### Exercise directions:
Only the pictures are to be left out; the listing itself is repeated exactly.

### Data section:
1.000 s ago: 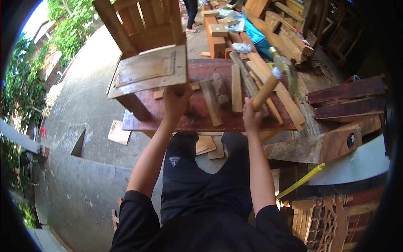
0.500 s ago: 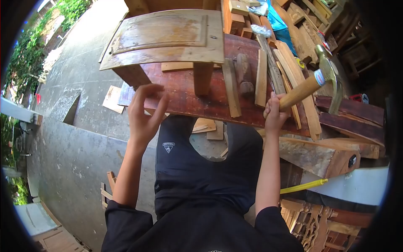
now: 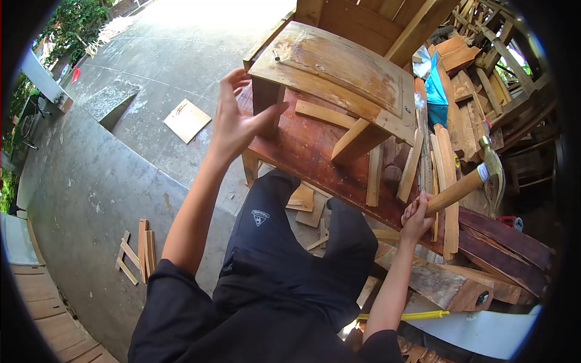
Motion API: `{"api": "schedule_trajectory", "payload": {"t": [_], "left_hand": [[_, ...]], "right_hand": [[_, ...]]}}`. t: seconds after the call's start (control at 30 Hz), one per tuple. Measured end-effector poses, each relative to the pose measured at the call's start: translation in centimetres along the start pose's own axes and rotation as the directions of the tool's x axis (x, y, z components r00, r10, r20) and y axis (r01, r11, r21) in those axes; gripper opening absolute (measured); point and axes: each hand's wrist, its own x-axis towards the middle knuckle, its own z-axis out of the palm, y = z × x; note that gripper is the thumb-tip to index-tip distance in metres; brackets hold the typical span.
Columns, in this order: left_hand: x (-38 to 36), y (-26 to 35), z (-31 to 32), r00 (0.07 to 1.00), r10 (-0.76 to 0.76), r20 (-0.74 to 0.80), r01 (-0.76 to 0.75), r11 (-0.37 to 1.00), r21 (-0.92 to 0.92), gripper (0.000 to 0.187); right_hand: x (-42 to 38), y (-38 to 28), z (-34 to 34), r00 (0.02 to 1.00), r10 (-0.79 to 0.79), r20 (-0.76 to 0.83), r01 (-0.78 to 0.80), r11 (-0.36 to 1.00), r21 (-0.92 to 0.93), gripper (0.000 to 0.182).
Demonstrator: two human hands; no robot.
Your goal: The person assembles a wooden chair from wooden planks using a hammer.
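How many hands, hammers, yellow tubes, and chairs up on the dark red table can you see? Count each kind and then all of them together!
Bare left hand and bare right hand: 2
Claw hammer with a wooden handle: 1
Long, thin yellow tube: 1
Brown wooden chair on the dark red wooden table: 1
Total: 5

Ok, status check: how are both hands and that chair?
Right hand gripping hammer. Left hand open by wooden chair, contact unclear. Chair upright on red table. Loose wood strips beside it, possibly in the way.
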Motion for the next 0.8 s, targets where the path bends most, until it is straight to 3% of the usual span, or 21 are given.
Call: {"api": "schedule_trajectory", "payload": {"t": [0.03, 0.13, 0.17, 0.2, 0.27, 0.37, 0.43, 0.53, 0.67, 0.77, 0.8], "left_hand": [[0.5, -0.8, 0.5, 1.000, 0.018, 0.009, -0.017, 0.997, -0.073, 0.092], [1.6, -2.0, 1.0, 0.962, -0.116, 0.247, 0.177, 0.955, -0.238, 0.086], [1.5, -2.4, 1.3, 0.946, -0.163, 0.280, 0.231, 0.945, -0.230, 0.078], [1.5, -2.2, 1.6, 0.954, -0.125, 0.271, 0.184, 0.961, -0.207, 0.063], [1.2, -2.0, 1.9, 0.923, -0.180, 0.339, 0.279, 0.921, -0.272, 0.041], [0.8, -3.4, 2.6, 0.957, -0.142, 0.253, 0.198, 0.957, -0.211, 0.022], [0.7, -3.3, 2.9, 0.966, -0.115, 0.232, 0.169, 0.959, -0.229, 0.021], [0.8, -3.0, 2.9, 0.969, -0.111, 0.219, 0.166, 0.953, -0.252, 0.021], [0.6, -3.0, 3.2, 0.965, -0.146, 0.217, 0.206, 0.936, -0.286, 0.024], [0.6, -3.3, 3.3, 0.966, -0.147, 0.211, 0.204, 0.937, -0.284, 0.026], [0.6, -3.4, 3.3, 0.968, -0.142, 0.208, 0.198, 0.940, -0.280, 0.026]], "right_hand": [[-0.3, -0.7, -0.1, 0.997, 0.017, 0.073, -0.016, 1.000, -0.016, 0.019], [-1.5, -4.9, -0.4, 0.983, 0.040, 0.179, -0.026, 0.997, -0.079, 0.027], [-1.8, -6.6, -0.3, 0.967, -0.004, 0.255, 0.039, 0.991, -0.131, 0.027], [-2.0, -8.3, -0.4, 0.942, -0.040, 0.333, 0.104, 0.979, -0.175, 0.027], [-2.2, -10.9, -0.9, 0.928, 0.002, 0.374, 0.116, 0.948, -0.295, 0.027], [-3.0, -14.8, 0.0, 0.920, 0.001, 0.392, 0.154, 0.919, -0.364, 0.030], [-3.3, -16.0, -0.4, 0.917, -0.004, 0.399, 0.178, 0.900, -0.399, 0.037], [-3.6, -17.5, 0.0, 0.928, -0.144, 0.342, 0.306, 0.819, -0.485, 0.043], [-1.9, -19.1, -0.2, 0.898, -0.338, 0.281, 0.417, 0.858, -0.301, 0.044], [-0.7, -20.9, -0.9, 0.883, -0.383, 0.271, 0.439, 0.878, -0.191, 0.044], [-0.6, -20.9, -1.0, 0.884, -0.372, 0.282, 0.439, 0.869, -0.229, 0.044]]}}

### Written response:
1.000 s ago: 
0.500 s ago: 
now: 
Motion API: `{"api": "schedule_trajectory", "payload": {"t": [_], "left_hand": [[_, ...]], "right_hand": [[_, ...]]}}`. t: seconds after the call's start (control at 30 Hz), one per tuple. Measured end-effector poses, each relative to the pose measured at the call's start: translation in centimetres along the start pose's own axes and rotation as the directions of the tool's x axis (x, y, z components r00, r10, r20) and y axis (r01, r11, r21) in those axes; gripper opening absolute (measured); point and axes: each hand's wrist, its own x-axis towards the middle knuckle, its own z-axis out of the palm, y = z × x; note that gripper is the thumb-tip to index-tip distance in metres; brackets hold the typical span.
Columns, in this order: left_hand: x (-38 to 36), y (-26 to 35), z (-31 to 32), r00 (0.07 to 1.00), r10 (-0.76 to 0.76), r20 (-0.74 to 0.80), r01 (-0.76 to 0.75), r11 (-0.37 to 1.00), r21 (-0.92 to 0.92), gripper (0.000 to 0.187); right_hand: x (-42 to 38), y (-38 to 28), z (-34 to 34), r00 (0.02 to 1.00), r10 (-0.79 to 0.79), r20 (-0.76 to 0.83), r01 (-0.78 to 0.80), r11 (-0.36 to 1.00), r21 (-0.92 to 0.93), gripper (0.000 to 0.182).
Demonstrator: two human hands; no robot.
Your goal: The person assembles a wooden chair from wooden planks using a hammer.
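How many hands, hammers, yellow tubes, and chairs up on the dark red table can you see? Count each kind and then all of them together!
Bare left hand and bare right hand: 2
Claw hammer with a wooden handle: 1
Long, thin yellow tube: 1
Brown wooden chair on the dark red wooden table: 1
Total: 5

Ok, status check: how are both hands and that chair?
Right hand gripping hammer. Left hand open by wooden chair, contact unclear. Chair upright on red table. Loose wood strips beside it, possibly in the way.
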Motion for the next 0.8 s, targets where the path bends most, until it is straight to 3% of the usual span, or 21 are given.
Call: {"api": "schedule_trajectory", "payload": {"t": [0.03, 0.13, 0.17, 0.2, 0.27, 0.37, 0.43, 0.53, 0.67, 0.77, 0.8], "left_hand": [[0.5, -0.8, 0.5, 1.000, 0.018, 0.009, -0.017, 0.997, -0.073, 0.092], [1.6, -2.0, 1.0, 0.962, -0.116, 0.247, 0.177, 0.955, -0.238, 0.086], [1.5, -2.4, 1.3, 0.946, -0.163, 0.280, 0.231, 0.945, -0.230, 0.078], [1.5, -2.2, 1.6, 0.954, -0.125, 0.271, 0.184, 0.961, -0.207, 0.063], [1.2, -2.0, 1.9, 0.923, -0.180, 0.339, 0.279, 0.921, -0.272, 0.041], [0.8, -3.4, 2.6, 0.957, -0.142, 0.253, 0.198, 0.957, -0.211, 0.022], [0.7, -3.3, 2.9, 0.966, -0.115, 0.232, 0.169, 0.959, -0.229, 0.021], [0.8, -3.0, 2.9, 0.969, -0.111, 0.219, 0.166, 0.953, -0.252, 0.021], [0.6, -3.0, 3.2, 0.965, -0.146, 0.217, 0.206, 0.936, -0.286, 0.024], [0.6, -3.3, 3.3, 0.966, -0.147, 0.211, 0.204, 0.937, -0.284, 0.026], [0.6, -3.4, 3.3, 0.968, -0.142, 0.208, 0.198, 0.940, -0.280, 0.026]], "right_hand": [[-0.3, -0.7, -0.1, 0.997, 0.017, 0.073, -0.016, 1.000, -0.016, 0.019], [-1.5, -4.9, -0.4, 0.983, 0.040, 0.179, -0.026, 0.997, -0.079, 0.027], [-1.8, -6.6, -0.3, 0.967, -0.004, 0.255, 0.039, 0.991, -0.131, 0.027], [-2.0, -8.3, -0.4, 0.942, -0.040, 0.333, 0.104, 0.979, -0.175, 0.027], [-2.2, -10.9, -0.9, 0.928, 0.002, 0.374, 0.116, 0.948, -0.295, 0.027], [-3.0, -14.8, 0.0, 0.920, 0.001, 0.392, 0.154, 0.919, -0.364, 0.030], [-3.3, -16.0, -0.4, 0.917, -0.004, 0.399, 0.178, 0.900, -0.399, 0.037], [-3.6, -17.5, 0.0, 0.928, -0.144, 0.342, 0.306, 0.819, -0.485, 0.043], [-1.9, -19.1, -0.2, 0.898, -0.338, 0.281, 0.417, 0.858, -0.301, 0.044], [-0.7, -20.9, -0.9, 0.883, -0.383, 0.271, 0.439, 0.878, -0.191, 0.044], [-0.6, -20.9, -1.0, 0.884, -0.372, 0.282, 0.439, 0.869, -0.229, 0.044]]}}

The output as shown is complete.